Ansible - Include, File separation & Modularization

In any scripting language, we organize our code using classes, methods, variables, etc. and we reference them as required. In the same way, we can modularize the Ansible playbooks to use them efficiently and in an organized manner. We can store the repeated tasks or variables in some other file and reference them in our main playbook.

Let's consider the below playbook:

- name: this is our first play.
  hosts: webserver1
  vars:
    var1: var1
    var2: var2
    var3: var3
    var4: var4
    var5: var5
    var6: var6
    var7: var7
    var8: var8
    var9: var9
    var10: var10
  tasks:
    - name: "task 1"
      command: touch /tmp/large/{{ var1 }}.txt
    - name: "task 2"
      command: touch /tmp/large/{{ var2 }}.txt
    - name: "task 3"
      command: touch /tmp/large/{{ var3 }}.txt
    - name: "task 4"
      command: touch /tmp/large/{{ var4 }}.txt
    - name: "task 5"
      command: touch /tmp/large/{{ var5 }}.txt
    - name: "task 6"
      command: touch /tmp/large/{{ var6 }}.txt
    - name: "task 7"
      command: touch /tmp/large/{{ var7 }}.txt
    - name: "task 8"
      command: touch /tmp/large/{{ var8 }}.txt
    - name: "task 9"
      command: touch /tmp/large/{{ var9 }}.txt
    - name: "task 10"
      command: touch /tmp/large/{{ var10 }}.txt

In this playbook, there are nearly 10 variables and 10 tasks. This makes our playbook inefficient and unnecessarily huge.

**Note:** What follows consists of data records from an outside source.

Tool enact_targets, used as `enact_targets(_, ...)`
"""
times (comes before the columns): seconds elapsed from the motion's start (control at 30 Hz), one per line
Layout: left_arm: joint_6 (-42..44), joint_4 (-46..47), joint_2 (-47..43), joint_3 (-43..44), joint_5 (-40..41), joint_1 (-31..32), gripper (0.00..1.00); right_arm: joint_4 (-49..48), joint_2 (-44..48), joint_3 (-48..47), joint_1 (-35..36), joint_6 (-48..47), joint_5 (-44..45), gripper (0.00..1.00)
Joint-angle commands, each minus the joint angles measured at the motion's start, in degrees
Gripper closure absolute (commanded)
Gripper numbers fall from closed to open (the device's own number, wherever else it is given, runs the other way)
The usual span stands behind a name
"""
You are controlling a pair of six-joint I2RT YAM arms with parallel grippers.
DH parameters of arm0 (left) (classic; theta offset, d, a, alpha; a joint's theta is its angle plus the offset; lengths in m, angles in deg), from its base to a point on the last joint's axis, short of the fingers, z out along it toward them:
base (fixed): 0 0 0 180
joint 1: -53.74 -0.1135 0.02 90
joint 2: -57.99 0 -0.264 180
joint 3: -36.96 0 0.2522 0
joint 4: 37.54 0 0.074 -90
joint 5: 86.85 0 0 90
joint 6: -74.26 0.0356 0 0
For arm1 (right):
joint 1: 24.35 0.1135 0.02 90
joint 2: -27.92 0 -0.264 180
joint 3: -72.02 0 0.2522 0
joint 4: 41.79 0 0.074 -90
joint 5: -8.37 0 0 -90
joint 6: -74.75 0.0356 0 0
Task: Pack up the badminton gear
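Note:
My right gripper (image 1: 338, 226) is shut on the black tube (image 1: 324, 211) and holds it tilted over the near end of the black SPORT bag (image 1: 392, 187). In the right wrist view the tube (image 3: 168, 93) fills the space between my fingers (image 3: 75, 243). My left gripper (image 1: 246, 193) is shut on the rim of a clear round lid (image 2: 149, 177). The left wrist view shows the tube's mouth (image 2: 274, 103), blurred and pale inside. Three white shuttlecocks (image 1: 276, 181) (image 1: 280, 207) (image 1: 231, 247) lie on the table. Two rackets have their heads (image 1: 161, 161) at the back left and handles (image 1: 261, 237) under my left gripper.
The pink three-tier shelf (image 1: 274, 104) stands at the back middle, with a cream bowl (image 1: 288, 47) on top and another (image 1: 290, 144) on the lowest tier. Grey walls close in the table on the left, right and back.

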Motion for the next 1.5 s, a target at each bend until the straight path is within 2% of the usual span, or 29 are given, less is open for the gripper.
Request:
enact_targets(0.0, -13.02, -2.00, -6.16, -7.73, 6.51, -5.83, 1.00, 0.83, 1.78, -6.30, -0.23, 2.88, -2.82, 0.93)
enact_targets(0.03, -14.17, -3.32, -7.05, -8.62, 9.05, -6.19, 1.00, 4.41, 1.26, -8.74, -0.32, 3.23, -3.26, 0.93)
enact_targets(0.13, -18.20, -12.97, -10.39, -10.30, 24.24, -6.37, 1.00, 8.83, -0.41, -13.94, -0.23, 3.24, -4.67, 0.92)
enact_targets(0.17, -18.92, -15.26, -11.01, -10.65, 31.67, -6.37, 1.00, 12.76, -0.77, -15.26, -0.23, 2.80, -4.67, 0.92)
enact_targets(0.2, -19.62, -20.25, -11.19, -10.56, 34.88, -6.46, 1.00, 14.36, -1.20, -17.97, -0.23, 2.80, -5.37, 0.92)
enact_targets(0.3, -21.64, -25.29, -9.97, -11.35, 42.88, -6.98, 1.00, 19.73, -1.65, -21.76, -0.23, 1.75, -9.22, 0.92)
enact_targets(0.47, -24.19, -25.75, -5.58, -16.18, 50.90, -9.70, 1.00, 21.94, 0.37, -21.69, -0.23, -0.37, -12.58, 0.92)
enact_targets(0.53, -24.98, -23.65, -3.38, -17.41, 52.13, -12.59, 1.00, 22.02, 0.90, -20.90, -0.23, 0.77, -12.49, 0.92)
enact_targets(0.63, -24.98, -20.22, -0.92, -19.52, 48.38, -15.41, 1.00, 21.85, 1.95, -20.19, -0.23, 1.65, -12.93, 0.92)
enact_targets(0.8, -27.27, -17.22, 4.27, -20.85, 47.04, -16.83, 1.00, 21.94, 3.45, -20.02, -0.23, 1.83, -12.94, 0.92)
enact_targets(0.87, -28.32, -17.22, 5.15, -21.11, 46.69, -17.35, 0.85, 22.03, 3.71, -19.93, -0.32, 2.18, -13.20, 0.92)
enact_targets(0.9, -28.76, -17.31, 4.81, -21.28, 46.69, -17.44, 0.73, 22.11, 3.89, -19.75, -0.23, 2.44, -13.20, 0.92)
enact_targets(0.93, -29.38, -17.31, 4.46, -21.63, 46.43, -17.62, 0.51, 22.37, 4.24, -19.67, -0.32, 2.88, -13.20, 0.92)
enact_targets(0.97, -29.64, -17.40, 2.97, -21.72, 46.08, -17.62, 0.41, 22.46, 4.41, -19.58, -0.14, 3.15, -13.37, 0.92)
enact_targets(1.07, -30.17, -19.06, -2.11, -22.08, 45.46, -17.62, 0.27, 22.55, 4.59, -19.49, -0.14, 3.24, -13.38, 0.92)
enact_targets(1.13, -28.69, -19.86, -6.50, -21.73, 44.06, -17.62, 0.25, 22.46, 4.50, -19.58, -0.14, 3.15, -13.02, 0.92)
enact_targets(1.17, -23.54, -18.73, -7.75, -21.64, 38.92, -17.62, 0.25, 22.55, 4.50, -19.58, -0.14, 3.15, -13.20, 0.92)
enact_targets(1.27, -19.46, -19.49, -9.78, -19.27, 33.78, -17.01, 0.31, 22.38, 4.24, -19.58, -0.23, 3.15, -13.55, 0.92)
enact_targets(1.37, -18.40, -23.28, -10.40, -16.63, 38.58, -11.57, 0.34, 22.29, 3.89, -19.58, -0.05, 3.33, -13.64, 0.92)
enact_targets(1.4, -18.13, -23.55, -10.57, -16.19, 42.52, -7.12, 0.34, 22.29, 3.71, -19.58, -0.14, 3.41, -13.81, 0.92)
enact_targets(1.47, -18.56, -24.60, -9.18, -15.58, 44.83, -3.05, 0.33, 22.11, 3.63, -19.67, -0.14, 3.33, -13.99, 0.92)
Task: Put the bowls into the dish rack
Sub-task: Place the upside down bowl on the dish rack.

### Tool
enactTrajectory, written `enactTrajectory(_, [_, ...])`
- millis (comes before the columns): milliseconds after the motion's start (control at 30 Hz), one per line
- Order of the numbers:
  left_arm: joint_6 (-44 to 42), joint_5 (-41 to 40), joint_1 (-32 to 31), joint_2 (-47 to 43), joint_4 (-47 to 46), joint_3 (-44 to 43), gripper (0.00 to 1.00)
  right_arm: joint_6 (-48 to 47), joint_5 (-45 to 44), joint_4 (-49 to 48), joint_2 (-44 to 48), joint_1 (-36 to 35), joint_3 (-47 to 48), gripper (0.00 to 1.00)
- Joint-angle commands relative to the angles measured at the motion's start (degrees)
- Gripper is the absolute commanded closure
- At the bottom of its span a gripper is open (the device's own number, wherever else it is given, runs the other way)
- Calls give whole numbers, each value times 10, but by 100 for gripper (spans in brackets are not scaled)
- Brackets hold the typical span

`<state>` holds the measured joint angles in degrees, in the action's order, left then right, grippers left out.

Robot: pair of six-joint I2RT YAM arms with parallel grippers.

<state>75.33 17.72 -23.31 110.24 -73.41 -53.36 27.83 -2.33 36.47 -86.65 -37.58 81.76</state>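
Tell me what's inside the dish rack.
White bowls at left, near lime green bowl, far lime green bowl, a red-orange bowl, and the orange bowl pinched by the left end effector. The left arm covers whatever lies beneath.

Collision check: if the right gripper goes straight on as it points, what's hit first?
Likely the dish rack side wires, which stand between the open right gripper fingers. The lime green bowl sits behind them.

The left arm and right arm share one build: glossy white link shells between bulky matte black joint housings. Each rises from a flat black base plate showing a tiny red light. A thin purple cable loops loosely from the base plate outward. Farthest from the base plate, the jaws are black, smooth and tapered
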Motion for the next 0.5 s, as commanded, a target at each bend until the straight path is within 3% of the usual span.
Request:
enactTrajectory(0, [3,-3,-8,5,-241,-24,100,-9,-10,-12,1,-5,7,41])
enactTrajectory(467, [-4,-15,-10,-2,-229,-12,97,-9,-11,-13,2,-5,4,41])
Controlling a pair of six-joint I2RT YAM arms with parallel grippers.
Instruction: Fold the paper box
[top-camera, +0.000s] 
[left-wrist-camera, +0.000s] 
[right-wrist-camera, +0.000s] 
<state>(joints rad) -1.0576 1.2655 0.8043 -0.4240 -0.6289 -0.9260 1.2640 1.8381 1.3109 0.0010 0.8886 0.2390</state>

We can store these vars in a separate file variable.yml as follows:

var1: var1
var2: var2
var3: var3
var4: var4
var5: var5
var6: var6
var7: var7
var8: var8
var9: var9
var10: var10

And, in the same way we can store the tasks also in different file tasks.yml:

- name: "task 1"
  command: touch /tmp/task/{{ var1 }}.txt
- name: "task 2"
  command: touch /tmp/task/{{ var2 }}.txt
- name: "task 3"
  command: touch /tmp/task/{{ var3 }}.txt
- name: "task 4"
  command: touch /tmp/task/{{ var4 }}.txt
- name: "task 5"
  command: touch /tmp/task/{{ var5 }}.txt
- name: "task 6"
  command: touch /tmp/task/{{ var6 }}.txt
- name: "task 7"
  command: touch /tmp/task/{{ var7 }}.txt
- name: "task 8"
  command: touch /tmp/task/{{ var8 }}.txt
- name: "task 9"
  command: touch /tmp/task/{{ var9 }}.txt
- name: "task 10"
  command: touch /tmp/task/{{ var10 }}.txt

The new playbook references the variable.yml and tasks.yml file:

- name: this is our first play.
  hosts: webserver1
  vars_files:
    - variable.yml
  tasks:
    - include: task.yml

Running the playbook and verifying the results concurrently: ansible-loop-output

This layout gives you more flexibility for larger environments, as well as a total separation of inventory variables between different environments. The downside of using this is it is harder to maintain because there are more files.

**NOTE: **

INCLUDE - DEPRECATED

include action dealing with both plays and tasks, being both dynamic and static is being deprecated now. This module will be removed in version 2.8. As alternatives use include_tasks, import_playbook, import_tasks.